Sovyetlerin yüksek güçlü silahlara sahip kendiliğinden tahrikli tesislerinin (SU-152, ISU-152) yerli tank inşaatçılarının Nazi Tz Pp Kpfw VI tanklarının görünümüne verdiği tepki olduğu çok yaygın bir efsanedir. Bu tamamen doğru değil. Bu makinelerin SSCB'de geliştirilmesi, Kızıl Ordu'nun Nazilerin yeni zırhlı araçlarıyla ilk temasından önce bile başladı. Ancak, ondan sonra, çalışma yoğunlaştı, çünkü yalnızca SU-152 gibi araçların yeni Alman tanklarıyla tüm savaş mesafelerinde etkin bir şekilde başa çıkabileceği açıkça ortaya çıktı.
Ancak, bu durumu göz önüne alarak bile SU-152 bir tank avcısı olarak görülmemelidir. Bu ACS öncelikle bir saldırı silahı olarak tasarlandı.
İnşaat açıklaması
SU-152 kendiliğinden çalışan birim, askeri dönemin Sovyet'in kendiliğinden çalışan silahlarının geri kalanına benzer bir düzen içerdi (SU-76 hariç). Araba, KV-1S tankı temelinde yapıldı, tamamen zırhlı bir gövdesi vardı ve 152 mm'lik bir obüsle donatıldı. Kendinden tahrikli mürettebat beş kişiden oluşuyordu.

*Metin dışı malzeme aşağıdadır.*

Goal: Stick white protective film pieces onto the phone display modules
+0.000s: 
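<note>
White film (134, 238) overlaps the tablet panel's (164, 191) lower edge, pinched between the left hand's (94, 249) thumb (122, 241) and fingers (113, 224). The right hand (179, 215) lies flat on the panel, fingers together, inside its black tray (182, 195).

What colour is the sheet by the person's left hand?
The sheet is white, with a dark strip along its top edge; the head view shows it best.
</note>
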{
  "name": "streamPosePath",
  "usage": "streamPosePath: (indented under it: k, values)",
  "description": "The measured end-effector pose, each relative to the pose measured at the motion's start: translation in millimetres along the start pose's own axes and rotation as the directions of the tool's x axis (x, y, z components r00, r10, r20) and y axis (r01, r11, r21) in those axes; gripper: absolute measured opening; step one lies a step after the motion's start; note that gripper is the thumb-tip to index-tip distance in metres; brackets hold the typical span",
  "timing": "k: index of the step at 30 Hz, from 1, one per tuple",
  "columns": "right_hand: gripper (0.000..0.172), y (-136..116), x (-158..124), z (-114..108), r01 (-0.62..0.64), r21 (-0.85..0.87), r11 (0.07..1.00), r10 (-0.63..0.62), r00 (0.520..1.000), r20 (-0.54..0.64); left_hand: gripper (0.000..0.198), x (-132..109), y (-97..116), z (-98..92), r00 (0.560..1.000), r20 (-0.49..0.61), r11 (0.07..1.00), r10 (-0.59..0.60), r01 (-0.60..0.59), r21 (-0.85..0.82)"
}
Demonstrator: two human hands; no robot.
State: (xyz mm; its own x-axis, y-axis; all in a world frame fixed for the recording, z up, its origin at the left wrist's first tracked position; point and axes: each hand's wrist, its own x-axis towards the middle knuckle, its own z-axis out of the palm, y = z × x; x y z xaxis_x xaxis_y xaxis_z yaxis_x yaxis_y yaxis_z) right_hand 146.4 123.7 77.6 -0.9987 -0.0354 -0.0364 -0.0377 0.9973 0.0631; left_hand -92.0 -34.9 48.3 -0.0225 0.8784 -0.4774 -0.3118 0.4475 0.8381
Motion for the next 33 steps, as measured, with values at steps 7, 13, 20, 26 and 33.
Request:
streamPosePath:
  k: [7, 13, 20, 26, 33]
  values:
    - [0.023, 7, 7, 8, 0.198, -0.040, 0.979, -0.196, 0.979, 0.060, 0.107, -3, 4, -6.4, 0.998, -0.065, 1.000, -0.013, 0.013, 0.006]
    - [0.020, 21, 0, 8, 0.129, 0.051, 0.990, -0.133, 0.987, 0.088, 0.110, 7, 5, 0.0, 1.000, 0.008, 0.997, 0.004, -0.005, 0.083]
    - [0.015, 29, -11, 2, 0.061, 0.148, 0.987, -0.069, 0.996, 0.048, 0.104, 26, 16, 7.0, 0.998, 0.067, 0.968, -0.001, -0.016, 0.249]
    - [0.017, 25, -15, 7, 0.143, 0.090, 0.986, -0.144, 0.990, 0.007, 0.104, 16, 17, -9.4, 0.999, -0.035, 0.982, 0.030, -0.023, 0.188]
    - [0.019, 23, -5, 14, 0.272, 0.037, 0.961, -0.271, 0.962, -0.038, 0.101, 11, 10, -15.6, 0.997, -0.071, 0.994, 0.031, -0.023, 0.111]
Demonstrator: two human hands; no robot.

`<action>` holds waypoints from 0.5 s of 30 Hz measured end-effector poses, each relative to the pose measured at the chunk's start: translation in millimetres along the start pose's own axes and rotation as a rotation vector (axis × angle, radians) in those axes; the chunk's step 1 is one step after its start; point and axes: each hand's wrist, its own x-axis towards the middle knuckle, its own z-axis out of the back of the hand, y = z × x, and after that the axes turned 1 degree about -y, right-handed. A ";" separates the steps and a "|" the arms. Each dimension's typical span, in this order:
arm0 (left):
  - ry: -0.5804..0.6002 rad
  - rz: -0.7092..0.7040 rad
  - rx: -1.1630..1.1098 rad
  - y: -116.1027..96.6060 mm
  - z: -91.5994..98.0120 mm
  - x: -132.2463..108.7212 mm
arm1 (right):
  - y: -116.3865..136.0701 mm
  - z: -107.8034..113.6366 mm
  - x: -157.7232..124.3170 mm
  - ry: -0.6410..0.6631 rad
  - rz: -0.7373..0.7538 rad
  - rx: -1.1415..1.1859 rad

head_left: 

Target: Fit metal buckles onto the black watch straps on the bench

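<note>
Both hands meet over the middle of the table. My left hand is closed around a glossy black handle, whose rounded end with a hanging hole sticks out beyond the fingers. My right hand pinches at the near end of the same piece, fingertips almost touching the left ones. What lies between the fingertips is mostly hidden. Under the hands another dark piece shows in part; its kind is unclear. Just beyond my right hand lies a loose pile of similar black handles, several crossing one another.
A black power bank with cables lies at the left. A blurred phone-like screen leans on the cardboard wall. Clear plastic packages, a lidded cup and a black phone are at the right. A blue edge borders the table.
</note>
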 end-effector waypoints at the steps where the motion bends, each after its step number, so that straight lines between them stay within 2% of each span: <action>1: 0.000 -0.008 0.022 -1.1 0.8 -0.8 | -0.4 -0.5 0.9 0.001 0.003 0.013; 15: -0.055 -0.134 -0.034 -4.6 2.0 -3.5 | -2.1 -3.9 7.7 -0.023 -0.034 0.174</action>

Zırhlı kabin, gövdenin önüne yerleştirildi, savaş bölmesi ve kontrol bölmesini birleştirdi. Tekerlekli sandalyede mürettebat üyeleri, tüm mühimmat ve silah vardı. Aracın arka tarafında bir motor ve şanzıman vardı.
Kokpitte üç mürettebat silahın solundaydı: sürücü, topçu ve yükleyici. İki mürettebat üyesinin, komutanın ve kalenin yerleri silahın sağındaydı. Kendinden tahrikli silahın kabinde, makinenin yakıt tanklarından biriydi ve bu da mürettebatın imha edildiğinde hayatta arabadan çıkma şansını önemli ölçüde azalttı.
ACS'nin gövdesi ve kabini, zırhlı haddelenmiş levhalardan kaynaklanmıştır. Aracın zırh koruması ayırt edildi (zırh kalınlığı 20 ila 75 mm arasında), karşı kıvılcım, gövde rasyonel yatırma açılarına sahip.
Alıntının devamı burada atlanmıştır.